Brief: Your answer must be an exact copy of the listing.

Data below:
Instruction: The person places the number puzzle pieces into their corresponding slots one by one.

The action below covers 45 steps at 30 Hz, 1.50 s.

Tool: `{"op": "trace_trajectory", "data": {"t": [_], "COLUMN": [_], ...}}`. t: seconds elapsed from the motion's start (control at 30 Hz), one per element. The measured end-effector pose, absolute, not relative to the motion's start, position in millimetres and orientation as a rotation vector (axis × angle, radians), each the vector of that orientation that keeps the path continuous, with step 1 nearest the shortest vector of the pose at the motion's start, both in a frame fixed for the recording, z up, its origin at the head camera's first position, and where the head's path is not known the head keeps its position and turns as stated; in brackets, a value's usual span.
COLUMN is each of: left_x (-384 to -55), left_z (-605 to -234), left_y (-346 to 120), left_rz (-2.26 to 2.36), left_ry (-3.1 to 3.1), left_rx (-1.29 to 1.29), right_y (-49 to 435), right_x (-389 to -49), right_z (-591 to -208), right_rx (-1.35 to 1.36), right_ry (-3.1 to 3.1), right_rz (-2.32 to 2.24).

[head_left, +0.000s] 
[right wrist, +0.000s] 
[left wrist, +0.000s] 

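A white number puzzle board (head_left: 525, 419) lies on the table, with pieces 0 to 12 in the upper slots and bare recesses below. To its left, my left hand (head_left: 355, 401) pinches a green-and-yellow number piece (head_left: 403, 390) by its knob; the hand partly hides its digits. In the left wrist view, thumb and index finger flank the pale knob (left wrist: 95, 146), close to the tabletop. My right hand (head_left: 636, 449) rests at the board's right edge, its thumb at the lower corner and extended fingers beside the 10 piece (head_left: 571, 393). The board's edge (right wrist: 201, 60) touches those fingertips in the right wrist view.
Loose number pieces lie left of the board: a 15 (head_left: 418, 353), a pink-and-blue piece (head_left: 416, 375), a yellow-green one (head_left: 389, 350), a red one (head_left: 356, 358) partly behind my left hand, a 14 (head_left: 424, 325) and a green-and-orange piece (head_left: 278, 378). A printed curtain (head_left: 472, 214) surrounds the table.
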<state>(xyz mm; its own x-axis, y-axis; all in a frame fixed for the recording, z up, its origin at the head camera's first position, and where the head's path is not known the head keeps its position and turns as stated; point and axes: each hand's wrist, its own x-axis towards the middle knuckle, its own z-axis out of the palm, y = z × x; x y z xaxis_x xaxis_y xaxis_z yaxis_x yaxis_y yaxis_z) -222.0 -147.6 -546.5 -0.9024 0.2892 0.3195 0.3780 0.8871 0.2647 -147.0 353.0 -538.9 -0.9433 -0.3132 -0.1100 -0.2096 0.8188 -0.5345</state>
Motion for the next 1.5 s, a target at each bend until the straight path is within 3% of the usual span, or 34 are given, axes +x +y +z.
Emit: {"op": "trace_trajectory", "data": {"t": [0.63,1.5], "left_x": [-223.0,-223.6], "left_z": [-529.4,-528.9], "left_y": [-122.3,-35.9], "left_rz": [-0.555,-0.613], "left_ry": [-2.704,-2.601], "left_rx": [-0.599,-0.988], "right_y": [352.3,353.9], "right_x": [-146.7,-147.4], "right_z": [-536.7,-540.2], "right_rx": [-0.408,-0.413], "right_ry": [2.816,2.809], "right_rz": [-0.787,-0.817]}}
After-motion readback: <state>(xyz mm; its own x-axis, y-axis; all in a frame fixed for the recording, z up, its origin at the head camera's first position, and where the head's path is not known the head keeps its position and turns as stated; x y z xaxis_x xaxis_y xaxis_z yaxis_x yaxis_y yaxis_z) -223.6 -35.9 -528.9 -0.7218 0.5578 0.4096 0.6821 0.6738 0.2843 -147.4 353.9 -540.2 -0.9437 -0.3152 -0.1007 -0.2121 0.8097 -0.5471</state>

Solution for this exercise:
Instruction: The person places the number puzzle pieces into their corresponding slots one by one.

The action below covers 45 steps at 30 Hz, 1.50 s.

Tool: `{"op": "trace_trajectory", "data": {"t": [_], "COLUMN": [_], ...}}`. t: seconds elapsed from the motion's start (control at 30 Hz), one per element. The measured end-effector pose, absolute, not relative to the motion's start, position in millimetres and orientation as a rotation vector (axis × angle, radians), each the vector of that orientation that keeps the path continuous, with step 1 nearest the shortest vector of the pose at the motion's start, both in a frame fixed for the recording, z up, its origin at the head camera's first position, and where the head's path is not known the head keeps its position and turns as stated; in brackets, a value's usual span.
COLUMN is each of: left_x (-384 to -55), left_z (-605 to -234), left_y (-346 to 120), left_rz (-2.26 to 2.36), left_ry (-3.1 to 3.1), left_rx (-1.29 to 1.29), right_y (-49 to 435), right_x (-389 to -49), right_z (-591 to -208), right_rx (-1.35 to 1.36), right_ry (-3.1 to 3.1), right_rz (-2.32 to 2.24).

[head_left, +0.000s] 
[right wrist, +0.000s] 
[left wrist, +0.000s] 

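A white number puzzle board (head_left: 525, 419) lies on the table, with pieces 0 to 12 in the upper slots and bare recesses below. To its left, my left hand (head_left: 355, 401) pinches a green-and-yellow number piece (head_left: 403, 390) by its knob; the hand partly hides its digits. In the left wrist view, thumb and index finger flank the pale knob (left wrist: 95, 146), close to the tabletop. My right hand (head_left: 636, 449) rests at the board's right edge, its thumb at the lower corner and extended fingers beside the 10 piece (head_left: 571, 393). The board's edge (right wrist: 201, 60) touches those fingertips in the right wrist view.
Loose number pieces lie left of the board: a 15 (head_left: 418, 353), a pink-and-blue piece (head_left: 416, 375), a yellow-green one (head_left: 389, 350), a red one (head_left: 356, 358) partly behind my left hand, a 14 (head_left: 424, 325) and a green-and-orange piece (head_left: 278, 378). A printed curtain (head_left: 472, 214) surrounds the table.
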<state>(xyz mm; its own x-axis, y-axis; all in a frame fixed for the recording, z up, its origin at the head camera's first position, and where the head's path is not known the head keeps its position and turns as stated; point and axes: each hand's wrist, its own x-axis towards the middle knuckle, its own z-axis out of the palm, y = z × x; x y z xaxis_x xaxis_y xaxis_z yaxis_x yaxis_y yaxis_z) -222.0 -147.6 -546.5 -0.9024 0.2892 0.3195 0.3780 0.8871 0.2647 -147.0 353.0 -538.9 -0.9433 -0.3132 -0.1100 -0.2096 0.8188 -0.5345</state>
Motion for the next 1.5 s, a target at each bend until the straight path is within 3% of the usual span, or 34 are given, axes +x +y +z.
Emit: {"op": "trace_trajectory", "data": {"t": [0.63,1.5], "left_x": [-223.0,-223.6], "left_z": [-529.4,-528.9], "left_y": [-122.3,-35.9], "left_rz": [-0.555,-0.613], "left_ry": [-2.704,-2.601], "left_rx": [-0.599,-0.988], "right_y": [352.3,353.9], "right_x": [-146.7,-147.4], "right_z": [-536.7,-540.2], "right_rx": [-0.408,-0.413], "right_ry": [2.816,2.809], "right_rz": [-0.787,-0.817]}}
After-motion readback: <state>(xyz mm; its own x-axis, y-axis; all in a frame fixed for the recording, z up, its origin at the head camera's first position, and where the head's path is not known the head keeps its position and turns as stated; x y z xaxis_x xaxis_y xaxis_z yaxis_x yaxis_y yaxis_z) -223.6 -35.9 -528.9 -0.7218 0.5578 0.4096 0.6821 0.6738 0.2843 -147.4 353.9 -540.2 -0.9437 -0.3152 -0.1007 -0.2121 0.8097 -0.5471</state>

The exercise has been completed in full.